Desde o inicio da utilização das Forças Armadas, especialmente do Exército, ficou evidente o risco de ocorrerem tentativas de desmoralizar o EB. Trata-se de uma ação preparada pela petralhada – tentaram o folhetim ‘amor e revolução’ que não deu certo e agora tentam o confronto.
É dever do Comandante do Exército, se possível empenhando o próprio cargo exigir que eventuais danos causados pelo uso de tropas do EB, sejam considerado como naturais e esperados em situação em que tropas treinadas para a guerra, para o confronto com mortes, são usadas em ações de policiamento e nas quais alguns idiotas do governo do Rio e do próprio governo federal querem que as tropas retribuam pedradas com beijinhos ou flores – tanto que ousam condenar até o uso de meios não letais.]
VÍDEO 1: Blog Voz das Comunidades mostra detalhes da confusão na favela
De acordo com o general, os vídeos analisados mostram claramente que os moradores atiraram objetos em cima dos soldados, mas, caso seja comprovado que a reação dos oficiais foi exagerada, as responsabilidades serão apuradas. O militar acrescentou que, nesta segunda-feira, há 1.300 soldados no complexo, o mesmo efetivo desde o início da ocupação. O reforço policial ocorreu apenas no confronto.
Os moradores contam que o tumulto teve início após um grupo de dez soldados do Exército entrar num bar, onde muitos assistiam a um jogo, pedindo para abaixar o som. Ainda de acordo com moradores, os oficiais chegaram agindo com violência, usando armas como gás de pimenta. O episódio ocorreu a 50 metros da estação teleférica Itararé. O tumulto ganhou as ruas e só terminou com a chegada do reforço. O general afirmou que os oficiais foram ao bar para verificar denúncias de tráfico de drogas. No fim da manhã desta segunda, o clima na comunidade estava tranquilo.

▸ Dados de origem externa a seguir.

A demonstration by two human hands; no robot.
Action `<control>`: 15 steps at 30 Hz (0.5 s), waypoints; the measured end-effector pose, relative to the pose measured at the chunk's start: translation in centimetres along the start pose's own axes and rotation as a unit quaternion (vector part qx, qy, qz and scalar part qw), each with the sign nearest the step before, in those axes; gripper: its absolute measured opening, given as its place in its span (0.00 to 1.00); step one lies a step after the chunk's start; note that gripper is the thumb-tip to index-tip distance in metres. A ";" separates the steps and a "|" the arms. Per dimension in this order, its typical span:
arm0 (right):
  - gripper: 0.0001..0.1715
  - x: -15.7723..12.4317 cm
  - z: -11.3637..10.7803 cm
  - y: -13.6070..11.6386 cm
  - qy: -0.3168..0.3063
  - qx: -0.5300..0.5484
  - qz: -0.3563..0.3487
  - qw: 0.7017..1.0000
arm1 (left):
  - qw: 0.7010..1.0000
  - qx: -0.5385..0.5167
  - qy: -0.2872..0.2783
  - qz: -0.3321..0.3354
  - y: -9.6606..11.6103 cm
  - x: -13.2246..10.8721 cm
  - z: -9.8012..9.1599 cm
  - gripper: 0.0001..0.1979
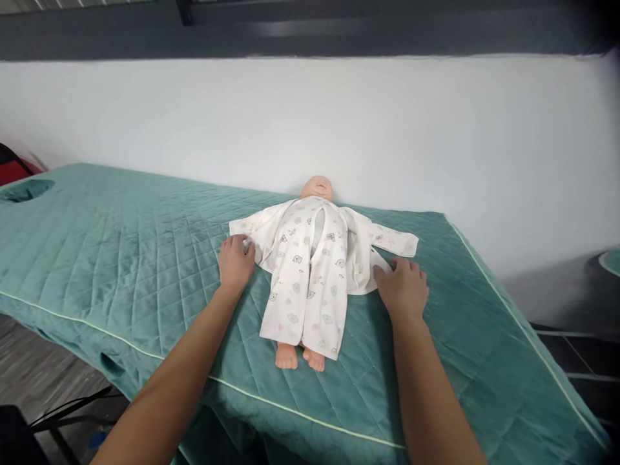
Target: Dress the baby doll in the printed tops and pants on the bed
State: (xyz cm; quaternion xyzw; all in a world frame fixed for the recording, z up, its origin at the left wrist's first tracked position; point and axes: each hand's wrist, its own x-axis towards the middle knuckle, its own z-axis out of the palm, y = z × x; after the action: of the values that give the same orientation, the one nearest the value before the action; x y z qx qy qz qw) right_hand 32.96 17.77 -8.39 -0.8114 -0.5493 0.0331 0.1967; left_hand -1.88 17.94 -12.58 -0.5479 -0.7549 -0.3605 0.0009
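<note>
A baby doll (317,187) lies on its back with its head towards the wall and its bare feet (287,356) towards me. Over its body is a white long-sleeved baby gown (295,278) printed with small animals and leaves. A slit runs down its front, and the sleeves spread out to both sides. My left hand (236,263) is closed at the gown's left side, just below that sleeve, with fingers and thumb on the cloth edge. My right hand (403,287) pinches the corner of a side flap below the right sleeve (394,240). Its fingertips are partly hidden.
A green quilted cover (145,258) with pale piping lies over the bed, which has a hole (26,190) at its far left. Behind stands a white wall (217,123). A dark rack (571,355) is at the right; a red-and-black item (14,169) shows at the left.
</note>
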 end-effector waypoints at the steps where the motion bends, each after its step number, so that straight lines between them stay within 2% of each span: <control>1: 0.28 0.0 -0.2 0.1 -0.008 -0.001 0.005 1.000 | 1.000 0.019 -0.002 -0.016 0.1 0.1 0.1 0.18; 6: 0.17 0.7 -0.2 0.8 -0.067 0.023 0.024 0.997 | 0.994 0.096 -0.018 -0.054 0.9 -0.2 0.1 0.24; 7: 0.15 0.8 0.0 0.7 -0.064 0.058 0.027 0.996 | 0.993 0.107 -0.015 -0.056 1.1 -0.3 0.1 0.25; 9: 0.14 0.9 0.2 -0.1 -0.035 0.202 0.030 0.978 | 0.991 0.122 -0.008 -0.058 1.3 -0.4 0.1 0.25; 10: 0.14 0.7 0.1 -0.7 -0.016 0.300 0.025 0.954 | 0.990 0.125 -0.005 -0.058 1.4 -0.5 0.2 0.25; 12: 0.15 0.0 -0.5 -2.8 0.008 0.475 -0.019 0.880 | 0.992 0.117 -0.004 -0.051 1.3 -0.5 0.2 0.22; 13: 0.15 -0.5 -1.1 -4.0 0.006 0.527 -0.063 0.848 | 0.993 0.106 -0.006 -0.042 1.2 -0.4 0.2 0.21; 15: 0.13 -1.8 -2.6 -6.4 -0.038 0.538 -0.201 0.817 | 0.997 0.079 -0.012 -0.019 0.9 -0.4 0.2 0.19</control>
State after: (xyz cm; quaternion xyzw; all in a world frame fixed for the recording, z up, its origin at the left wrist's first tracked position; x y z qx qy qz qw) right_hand 27.30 17.43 -3.96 -0.4455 -0.6021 0.3136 0.5837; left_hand -0.88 17.86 -12.33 -0.5361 -0.7911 -0.2933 0.0279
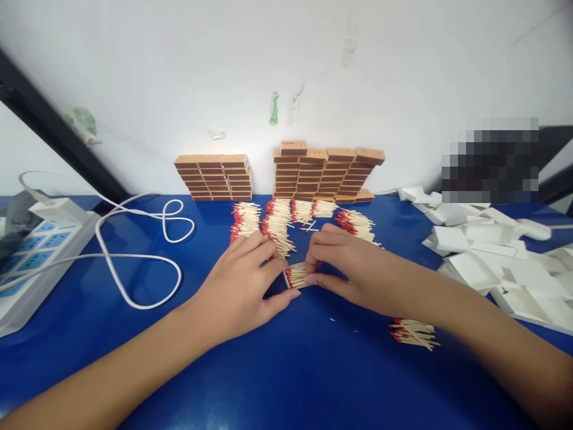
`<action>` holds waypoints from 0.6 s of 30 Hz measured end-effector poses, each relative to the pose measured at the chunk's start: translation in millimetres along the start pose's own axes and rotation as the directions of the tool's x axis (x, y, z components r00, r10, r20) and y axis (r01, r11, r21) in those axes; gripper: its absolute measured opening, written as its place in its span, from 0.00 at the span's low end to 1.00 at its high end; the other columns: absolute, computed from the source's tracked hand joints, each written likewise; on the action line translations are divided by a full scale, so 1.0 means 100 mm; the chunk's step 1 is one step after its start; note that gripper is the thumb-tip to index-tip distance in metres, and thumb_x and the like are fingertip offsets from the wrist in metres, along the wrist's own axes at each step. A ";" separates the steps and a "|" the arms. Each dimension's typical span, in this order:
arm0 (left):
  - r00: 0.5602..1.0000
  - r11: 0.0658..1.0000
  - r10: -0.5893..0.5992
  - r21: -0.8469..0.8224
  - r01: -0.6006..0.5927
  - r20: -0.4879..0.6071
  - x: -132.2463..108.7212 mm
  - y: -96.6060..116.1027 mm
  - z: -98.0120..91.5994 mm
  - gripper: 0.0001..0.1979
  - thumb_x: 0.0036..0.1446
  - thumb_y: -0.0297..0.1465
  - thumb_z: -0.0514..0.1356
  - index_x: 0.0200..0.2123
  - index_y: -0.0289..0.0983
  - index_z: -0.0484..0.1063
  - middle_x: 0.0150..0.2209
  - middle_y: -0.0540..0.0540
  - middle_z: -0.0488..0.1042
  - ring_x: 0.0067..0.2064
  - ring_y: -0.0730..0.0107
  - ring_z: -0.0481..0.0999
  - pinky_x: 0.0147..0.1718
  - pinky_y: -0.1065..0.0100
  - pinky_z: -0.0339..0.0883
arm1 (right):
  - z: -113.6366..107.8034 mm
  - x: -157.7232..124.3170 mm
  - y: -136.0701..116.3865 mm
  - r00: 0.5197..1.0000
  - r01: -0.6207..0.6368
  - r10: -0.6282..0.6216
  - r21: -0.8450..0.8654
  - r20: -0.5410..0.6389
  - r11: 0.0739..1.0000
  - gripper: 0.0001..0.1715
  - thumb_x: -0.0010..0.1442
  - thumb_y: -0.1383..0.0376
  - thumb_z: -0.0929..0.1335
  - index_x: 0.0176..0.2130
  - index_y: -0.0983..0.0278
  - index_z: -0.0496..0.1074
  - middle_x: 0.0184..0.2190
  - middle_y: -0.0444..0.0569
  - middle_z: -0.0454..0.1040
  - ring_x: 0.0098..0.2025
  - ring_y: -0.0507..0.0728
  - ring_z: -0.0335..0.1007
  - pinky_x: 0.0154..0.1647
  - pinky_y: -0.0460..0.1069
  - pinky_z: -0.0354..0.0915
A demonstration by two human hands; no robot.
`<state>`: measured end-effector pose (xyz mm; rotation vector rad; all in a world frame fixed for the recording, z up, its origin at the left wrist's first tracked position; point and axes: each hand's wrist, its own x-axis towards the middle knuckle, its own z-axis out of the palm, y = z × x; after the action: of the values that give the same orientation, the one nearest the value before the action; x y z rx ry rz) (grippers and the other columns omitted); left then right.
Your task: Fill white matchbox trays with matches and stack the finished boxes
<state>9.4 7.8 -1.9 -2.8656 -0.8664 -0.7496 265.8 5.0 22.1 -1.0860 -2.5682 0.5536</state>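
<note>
A small white matchbox tray [286, 278] lies on the blue table, filled with red-headed matches [296, 276] whose heads point left. My left hand [242, 283] grips the tray's left end between thumb and curled fingers. At the right end, my right hand [333, 257] has thumb and fingertips pinched on the matches; its fingers hide that end of the tray. Just beyond the hands lie several match piles, among them one at the left [246, 220] and one at the right [356, 226]. A smaller pile [415, 334] rests below my right forearm.
Two stacks of brown matchboxes, a left one [215, 177] and a wider right one [320, 173], stand against the white wall. Empty white trays [487, 239] are heaped at the right. A power strip [49, 254] and a looping white cable [134, 257] occupy the left.
</note>
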 end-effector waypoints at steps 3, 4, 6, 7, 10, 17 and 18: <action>1.000 1.000 0.005 -0.006 -0.005 -0.010 0.00 0.00 0.00 0.13 0.69 0.40 0.67 0.44 0.34 0.81 0.41 0.43 0.77 0.47 0.56 0.74 0.48 0.54 0.70 | -0.03 0.03 0.04 0.996 -0.039 0.038 -0.012 -0.084 0.999 0.07 0.73 0.64 0.70 0.38 0.60 0.74 0.39 0.51 0.76 0.44 0.61 0.70 0.44 0.55 0.65; 1.000 1.000 0.003 -0.012 -0.003 -0.008 -0.01 0.00 0.00 0.13 0.69 0.39 0.67 0.45 0.34 0.81 0.41 0.43 0.77 0.47 0.56 0.74 0.48 0.54 0.70 | -0.04 0.04 0.06 0.992 -0.049 0.047 -0.016 -0.116 0.999 0.08 0.73 0.63 0.69 0.38 0.60 0.74 0.39 0.51 0.76 0.44 0.61 0.70 0.44 0.55 0.65; 1.000 1.000 -0.001 -0.022 0.002 0.006 -0.01 0.01 -0.01 0.13 0.69 0.39 0.67 0.45 0.34 0.81 0.41 0.43 0.77 0.46 0.56 0.75 0.48 0.54 0.71 | -0.04 0.06 0.07 0.988 -0.055 0.052 -0.012 -0.147 0.998 0.08 0.72 0.62 0.70 0.38 0.60 0.75 0.39 0.51 0.77 0.44 0.61 0.70 0.44 0.55 0.65; 1.000 1.000 -0.002 -0.024 0.003 0.010 0.00 0.01 -0.01 0.13 0.69 0.39 0.67 0.44 0.34 0.81 0.41 0.43 0.77 0.46 0.56 0.75 0.48 0.53 0.71 | -0.03 0.06 0.06 0.989 -0.052 0.051 -0.001 -0.138 0.999 0.07 0.72 0.62 0.70 0.39 0.60 0.76 0.39 0.51 0.77 0.44 0.61 0.71 0.45 0.55 0.66; 1.000 1.000 0.006 -0.018 -0.006 0.006 0.00 0.01 -0.02 0.13 0.69 0.39 0.67 0.44 0.34 0.81 0.40 0.43 0.77 0.46 0.55 0.74 0.48 0.53 0.71 | 0.02 0.06 0.02 0.996 -0.032 0.035 0.044 -0.079 0.999 0.05 0.71 0.63 0.71 0.42 0.59 0.80 0.41 0.52 0.77 0.45 0.61 0.72 0.46 0.55 0.68; 1.000 1.000 -0.004 -0.015 0.004 0.031 -0.01 0.01 0.00 0.13 0.68 0.40 0.67 0.43 0.34 0.81 0.40 0.43 0.76 0.47 0.54 0.74 0.47 0.53 0.71 | 0.02 0.02 -0.01 0.999 -0.027 0.028 0.043 -0.022 0.999 0.06 0.71 0.67 0.71 0.42 0.59 0.81 0.41 0.51 0.76 0.45 0.60 0.73 0.46 0.55 0.69; 0.999 1.000 -0.006 -0.014 0.006 0.032 -0.02 0.01 0.00 0.13 0.68 0.40 0.67 0.43 0.34 0.81 0.40 0.43 0.76 0.46 0.54 0.74 0.47 0.53 0.71 | 0.01 0.01 -0.01 0.999 -0.034 0.035 0.039 -0.018 0.999 0.06 0.71 0.67 0.71 0.42 0.59 0.81 0.41 0.51 0.76 0.45 0.60 0.73 0.45 0.55 0.69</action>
<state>8.5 6.0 -2.2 -2.8965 -0.8774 -0.7161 264.2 5.5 21.8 -1.1191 -2.5165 0.5958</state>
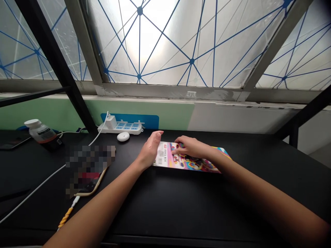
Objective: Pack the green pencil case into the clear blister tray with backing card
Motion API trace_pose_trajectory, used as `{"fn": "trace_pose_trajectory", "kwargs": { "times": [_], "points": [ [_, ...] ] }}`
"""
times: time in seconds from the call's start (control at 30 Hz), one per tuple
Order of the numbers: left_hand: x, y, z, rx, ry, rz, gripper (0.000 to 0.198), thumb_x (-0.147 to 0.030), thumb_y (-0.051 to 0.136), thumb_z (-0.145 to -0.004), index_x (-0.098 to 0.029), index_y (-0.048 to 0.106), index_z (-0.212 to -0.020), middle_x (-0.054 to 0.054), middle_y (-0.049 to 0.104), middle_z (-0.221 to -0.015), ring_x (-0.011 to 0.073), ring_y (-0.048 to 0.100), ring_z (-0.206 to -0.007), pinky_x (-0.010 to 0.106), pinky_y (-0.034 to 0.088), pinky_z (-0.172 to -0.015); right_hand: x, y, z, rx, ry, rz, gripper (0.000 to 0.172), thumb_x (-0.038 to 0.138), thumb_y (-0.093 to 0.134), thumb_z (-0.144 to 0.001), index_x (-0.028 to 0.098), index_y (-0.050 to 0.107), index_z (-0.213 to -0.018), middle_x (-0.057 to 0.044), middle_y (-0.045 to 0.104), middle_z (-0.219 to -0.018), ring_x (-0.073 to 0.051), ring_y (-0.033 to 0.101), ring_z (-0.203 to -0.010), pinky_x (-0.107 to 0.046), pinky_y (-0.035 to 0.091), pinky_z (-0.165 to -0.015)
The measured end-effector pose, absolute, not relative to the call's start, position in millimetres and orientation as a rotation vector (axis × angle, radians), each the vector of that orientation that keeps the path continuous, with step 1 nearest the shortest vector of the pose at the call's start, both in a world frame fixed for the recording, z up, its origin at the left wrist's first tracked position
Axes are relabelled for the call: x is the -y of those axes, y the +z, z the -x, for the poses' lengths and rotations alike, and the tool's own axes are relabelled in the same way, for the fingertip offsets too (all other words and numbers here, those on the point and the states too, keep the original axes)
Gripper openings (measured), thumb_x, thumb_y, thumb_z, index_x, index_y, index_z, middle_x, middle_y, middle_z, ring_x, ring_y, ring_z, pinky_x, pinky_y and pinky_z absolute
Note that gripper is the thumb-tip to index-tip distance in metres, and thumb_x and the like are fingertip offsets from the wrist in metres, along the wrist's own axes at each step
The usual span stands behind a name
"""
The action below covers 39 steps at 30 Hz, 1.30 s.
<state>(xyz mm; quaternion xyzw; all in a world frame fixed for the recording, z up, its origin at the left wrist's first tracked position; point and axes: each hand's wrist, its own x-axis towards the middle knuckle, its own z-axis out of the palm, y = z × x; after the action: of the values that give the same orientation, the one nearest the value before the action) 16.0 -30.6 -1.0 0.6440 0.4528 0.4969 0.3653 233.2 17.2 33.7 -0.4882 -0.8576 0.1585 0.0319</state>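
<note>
A colourful flat pencil box (pixel 196 164), with a white label strip reading "PENCIL BOX" at its left end, lies on the black desk (pixel 165 206). My left hand (pixel 150 150) is closed against that left end, thumb pointing up past the far edge; its other fingers are mostly hidden. Across the top of the box rests my right hand (pixel 192 146), with its fingers spread over the printed lid and reaching toward the far edge. Its forearm covers part of the box's right side.
Left of my arm lies a phone (pixel 97 182), partly blurred out, with a cable (pixel 66 215) plugged in. Behind it are a white power strip (pixel 129 127), a round white case (pixel 123 136) and a white-capped bottle (pixel 42 132). Black frame bars (pixel 57 65) slant beside the window.
</note>
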Motion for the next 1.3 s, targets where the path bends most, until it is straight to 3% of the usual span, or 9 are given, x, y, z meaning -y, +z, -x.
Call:
{"fn": "trace_pose_trajectory", "kwargs": {
  "times": [0.1,0.23,0.33,0.57,0.7,0.77,0.87,1.13,1.3],
  "points": [
    [26,-4,-13,-1.095,1.304,-1.524,0.063,-0.067,0.023,-0.099,-0.023,0.053,-0.133,0.011,0.056,-0.143,0.0259,0.047,-0.136,0.041,0.035,-0.113,-18,35,-191,2.685,0.452,1.431,0.053,0.069,0.055,-0.085,0.023,0.066,-0.11,-0.013,0.07,-0.113,-0.032,0.066,-0.101,-0.04,0.047,-0.085],
    [20,-4,-9,-1.127,1.342,-1.318,0.072,-0.072,0.016,-0.097,-0.021,0.053,-0.133,0.014,0.054,-0.145,0.0264,0.042,-0.141,0.043,0.03,-0.116,-18,37,-189,2.654,0.402,1.392,0.061,0.068,0.057,-0.084,0.021,0.061,-0.123,-0.015,0.064,-0.128,-0.034,0.061,-0.114,-0.047,0.043,-0.097],
    [18,0,-7,-1.161,1.436,-1.152,0.071,-0.071,0.016,-0.097,-0.02,0.052,-0.132,0.014,0.052,-0.147,0.0244,0.039,-0.143,0.044,0.027,-0.118,-19,33,-240,2.556,0.465,1.453,0.064,0.068,0.058,-0.083,0.022,0.061,-0.126,-0.014,0.063,-0.132,-0.034,0.06,-0.119,-0.045,0.045,-0.1],
    [12,0,-9,-1.104,1.48,-0.979,0.062,-0.064,0.017,-0.1,-0.019,0.05,-0.128,0.016,0.052,-0.146,0.0244,0.045,-0.139,0.042,0.036,-0.115,-28,2,-371,1.957,0.711,1.627,0.053,0.064,0.051,-0.087,0.022,0.063,-0.117,-0.012,0.07,-0.121,-0.031,0.064,-0.112,-0.039,0.053,-0.091],
    [13,-4,-12,-1.09,1.408,-1.041,0.036,-0.032,0.048,-0.096,-0.02,0.048,-0.13,0.016,0.049,-0.148,0.0254,0.05,-0.136,0.042,0.038,-0.113,-13,0,-350,2.041,0.769,1.58,0.047,0.065,0.057,-0.084,0.023,0.067,-0.104,-0.008,0.073,-0.108,-0.029,0.067,-0.101,-0.037,0.053,-0.084],
    [14,-7,-11,-1.134,1.365,-1.07,0.056,-0.01,0.055,-0.083,-0.023,0.043,-0.136,0.016,0.045,-0.151,0.0256,0.049,-0.136,0.042,0.042,-0.111,-3,3,-333,2.101,0.743,1.629,0.047,0.067,0.062,-0.08,0.024,0.068,-0.098,-0.006,0.074,-0.101,-0.027,0.068,-0.091,-0.035,0.053,-0.075],
    [12,-11,-7,-1.131,1.324,-1.056,0.079,0.0,0.054,-0.074,-0.029,0.036,-0.145,0.017,0.044,-0.151,0.0276,0.052,-0.134,0.041,0.051,-0.1,7,8,-321,2.118,0.729,1.673,0.047,0.068,0.061,-0.08,0.024,0.067,-0.094,-0.005,0.074,-0.092,-0.025,0.067,-0.081,-0.033,0.05,-0.066],
    [11,-6,-6,-1.144,1.404,-0.882,0.054,-0.012,0.064,-0.083,-0.025,0.048,-0.133,0.016,0.057,-0.141,0.0279,0.058,-0.127,0.036,0.058,-0.09,7,10,-322,2.221,0.253,1.489,0.045,0.065,0.057,-0.085,0.021,0.063,-0.09,-0.007,0.068,-0.093,-0.023,0.062,-0.08,-0.035,0.046,-0.072],
    [13,-1,-9,-1.121,1.452,-0.945,0.022,-0.035,0.055,-0.095,-0.021,0.058,-0.111,0.012,0.066,-0.129,0.0242,0.071,-0.103,0.036,0.06,-0.081,10,12,-322,2.178,-0.202,1.258,0.041,0.062,0.06,-0.086,0.021,0.061,-0.093,-0.009,0.066,-0.094,-0.027,0.062,-0.088,-0.043,0.044,-0.088]
  ]
}}
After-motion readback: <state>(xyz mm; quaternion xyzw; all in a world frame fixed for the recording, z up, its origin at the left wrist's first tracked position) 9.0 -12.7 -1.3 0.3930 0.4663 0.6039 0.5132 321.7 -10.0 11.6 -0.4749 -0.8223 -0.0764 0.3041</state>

Existia uma manifestação programada para esta terça-feira, mas foi cancelada pelos moradores.
ATENÇÃO: a gravação tem muitos termos fortes e palavrões
Elaine de Moraes, de 16 anos, foi atingida por uma bala de borracha e atendida no Hospital Getúlio Vargas, na Penha. Ela levou pontos na parte interna da boca e nos lábios. Elaine passava pela rua no momento do confronto. As procuradoras da República Gisele Porto e Aline Caixeta irão ouvir também moradores para saber mais detalhes do incidente e investigar se houve excesso na atuação dos militares.
O MPF já investiga outra situação similar que aconteceu no dia 24 de julho na Vila Cruzeiro, quando militares usaram spray de pimenta e balas de borracha contra moradores que estavam em um bar. Desde o início da ocupação no Complexo do Alemão e na Vila Cruzeiro, o MPF acompanha a atuação dos militares. Em abril desse ano, o MPF realizou audiência pública para ouvir relatos de moradores sobre atuação do Exército nas comunidades. [se percebe que até mesmo na atuação do MPF há a nítida intenção de ouvir apenas os moradores; causa surpresa que sendo a ação das tropas da força terrestre no complexo de favelas uma operação militar, não haja a interferência – tanto de fiscalização preventiva quanto de eventual investigação, do MPM – Ministério Público Militar.]